• _Information supplied_:
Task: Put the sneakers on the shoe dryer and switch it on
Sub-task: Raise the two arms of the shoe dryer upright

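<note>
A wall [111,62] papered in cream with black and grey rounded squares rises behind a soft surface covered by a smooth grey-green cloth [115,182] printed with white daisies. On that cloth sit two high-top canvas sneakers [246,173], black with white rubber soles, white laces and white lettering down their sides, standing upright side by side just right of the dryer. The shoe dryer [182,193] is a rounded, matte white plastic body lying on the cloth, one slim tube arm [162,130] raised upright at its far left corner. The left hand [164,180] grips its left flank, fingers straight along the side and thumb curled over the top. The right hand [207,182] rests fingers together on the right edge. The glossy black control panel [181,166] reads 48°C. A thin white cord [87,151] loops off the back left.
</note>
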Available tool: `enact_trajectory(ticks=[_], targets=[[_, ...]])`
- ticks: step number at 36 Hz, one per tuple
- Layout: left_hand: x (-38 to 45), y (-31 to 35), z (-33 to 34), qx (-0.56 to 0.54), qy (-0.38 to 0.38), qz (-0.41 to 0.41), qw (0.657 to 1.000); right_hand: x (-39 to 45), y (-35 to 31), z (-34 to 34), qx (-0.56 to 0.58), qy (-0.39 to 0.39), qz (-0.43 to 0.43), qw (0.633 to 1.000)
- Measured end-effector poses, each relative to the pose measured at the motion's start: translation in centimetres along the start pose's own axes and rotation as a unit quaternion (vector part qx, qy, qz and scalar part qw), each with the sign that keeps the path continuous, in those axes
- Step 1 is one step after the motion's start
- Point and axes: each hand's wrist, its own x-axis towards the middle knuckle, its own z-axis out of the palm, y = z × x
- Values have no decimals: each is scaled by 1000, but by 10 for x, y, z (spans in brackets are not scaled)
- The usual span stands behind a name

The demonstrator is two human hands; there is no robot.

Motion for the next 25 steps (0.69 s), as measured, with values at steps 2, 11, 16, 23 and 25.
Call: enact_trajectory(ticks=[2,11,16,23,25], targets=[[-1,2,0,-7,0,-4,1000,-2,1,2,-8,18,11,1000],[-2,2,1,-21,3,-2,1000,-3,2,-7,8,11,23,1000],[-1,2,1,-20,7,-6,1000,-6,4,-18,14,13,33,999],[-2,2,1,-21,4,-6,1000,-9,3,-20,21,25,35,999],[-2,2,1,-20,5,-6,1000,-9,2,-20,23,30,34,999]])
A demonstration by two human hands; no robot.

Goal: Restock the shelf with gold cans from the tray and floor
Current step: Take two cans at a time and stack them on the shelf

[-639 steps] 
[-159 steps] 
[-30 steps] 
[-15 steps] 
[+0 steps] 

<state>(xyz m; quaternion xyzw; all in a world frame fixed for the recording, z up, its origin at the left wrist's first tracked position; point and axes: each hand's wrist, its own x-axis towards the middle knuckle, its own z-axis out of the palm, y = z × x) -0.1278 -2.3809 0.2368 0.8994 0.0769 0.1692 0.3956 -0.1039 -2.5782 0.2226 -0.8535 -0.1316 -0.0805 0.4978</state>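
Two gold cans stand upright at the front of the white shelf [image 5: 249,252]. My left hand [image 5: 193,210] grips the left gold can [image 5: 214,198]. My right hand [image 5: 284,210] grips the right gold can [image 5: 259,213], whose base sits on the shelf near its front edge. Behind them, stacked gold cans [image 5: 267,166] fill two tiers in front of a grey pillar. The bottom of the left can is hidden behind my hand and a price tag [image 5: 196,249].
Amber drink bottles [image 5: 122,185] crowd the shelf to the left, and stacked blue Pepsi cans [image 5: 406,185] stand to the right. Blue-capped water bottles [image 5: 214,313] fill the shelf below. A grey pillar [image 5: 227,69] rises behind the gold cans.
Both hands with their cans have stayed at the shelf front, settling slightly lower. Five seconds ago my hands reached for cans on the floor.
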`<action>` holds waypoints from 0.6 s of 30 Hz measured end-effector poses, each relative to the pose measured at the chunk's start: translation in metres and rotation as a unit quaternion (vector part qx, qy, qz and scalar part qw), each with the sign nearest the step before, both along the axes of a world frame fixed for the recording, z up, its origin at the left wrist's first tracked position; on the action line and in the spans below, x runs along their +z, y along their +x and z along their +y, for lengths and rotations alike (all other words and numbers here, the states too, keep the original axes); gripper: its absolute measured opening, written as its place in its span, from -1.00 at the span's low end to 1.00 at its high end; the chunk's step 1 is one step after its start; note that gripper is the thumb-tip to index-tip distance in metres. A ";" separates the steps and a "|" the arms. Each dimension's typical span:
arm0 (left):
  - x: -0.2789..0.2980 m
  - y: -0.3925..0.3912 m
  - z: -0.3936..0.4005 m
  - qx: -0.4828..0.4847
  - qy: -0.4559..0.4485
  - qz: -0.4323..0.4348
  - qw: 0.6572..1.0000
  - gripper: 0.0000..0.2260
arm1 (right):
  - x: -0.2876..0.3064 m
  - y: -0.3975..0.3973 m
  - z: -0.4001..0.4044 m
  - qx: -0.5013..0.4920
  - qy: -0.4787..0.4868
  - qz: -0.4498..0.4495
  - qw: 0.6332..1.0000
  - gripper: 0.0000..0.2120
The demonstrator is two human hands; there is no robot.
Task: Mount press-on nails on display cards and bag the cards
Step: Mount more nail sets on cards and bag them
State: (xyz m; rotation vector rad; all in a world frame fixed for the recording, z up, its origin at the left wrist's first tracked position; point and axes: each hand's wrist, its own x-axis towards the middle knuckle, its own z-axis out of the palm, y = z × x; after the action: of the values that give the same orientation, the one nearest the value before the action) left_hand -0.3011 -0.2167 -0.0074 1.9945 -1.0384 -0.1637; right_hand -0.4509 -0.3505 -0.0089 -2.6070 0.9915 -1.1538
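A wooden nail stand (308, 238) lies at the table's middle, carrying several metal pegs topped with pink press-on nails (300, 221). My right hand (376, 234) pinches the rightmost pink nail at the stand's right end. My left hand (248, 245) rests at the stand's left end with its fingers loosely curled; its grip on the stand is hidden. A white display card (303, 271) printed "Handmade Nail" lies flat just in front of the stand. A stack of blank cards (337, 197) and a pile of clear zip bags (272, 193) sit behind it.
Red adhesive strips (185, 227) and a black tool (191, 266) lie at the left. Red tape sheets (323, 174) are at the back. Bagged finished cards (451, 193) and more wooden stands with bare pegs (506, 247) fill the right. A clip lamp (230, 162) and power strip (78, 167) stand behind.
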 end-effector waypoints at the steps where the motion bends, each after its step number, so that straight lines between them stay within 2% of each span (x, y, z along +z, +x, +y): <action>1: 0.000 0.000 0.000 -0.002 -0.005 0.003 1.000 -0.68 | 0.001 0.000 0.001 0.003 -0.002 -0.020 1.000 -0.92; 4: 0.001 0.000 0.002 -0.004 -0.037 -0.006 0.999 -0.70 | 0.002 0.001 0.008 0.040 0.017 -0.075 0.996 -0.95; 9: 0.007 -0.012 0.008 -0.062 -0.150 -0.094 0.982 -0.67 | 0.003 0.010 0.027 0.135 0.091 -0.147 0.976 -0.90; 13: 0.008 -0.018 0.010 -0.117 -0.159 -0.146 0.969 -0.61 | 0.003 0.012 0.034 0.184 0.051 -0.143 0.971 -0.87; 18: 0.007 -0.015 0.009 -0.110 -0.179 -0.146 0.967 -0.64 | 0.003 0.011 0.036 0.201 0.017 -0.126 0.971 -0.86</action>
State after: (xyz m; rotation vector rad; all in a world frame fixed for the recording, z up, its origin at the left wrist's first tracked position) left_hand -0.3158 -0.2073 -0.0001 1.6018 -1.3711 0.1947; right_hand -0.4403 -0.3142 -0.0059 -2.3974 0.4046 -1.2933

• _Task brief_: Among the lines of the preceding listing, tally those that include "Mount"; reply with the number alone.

• _Task response_: 2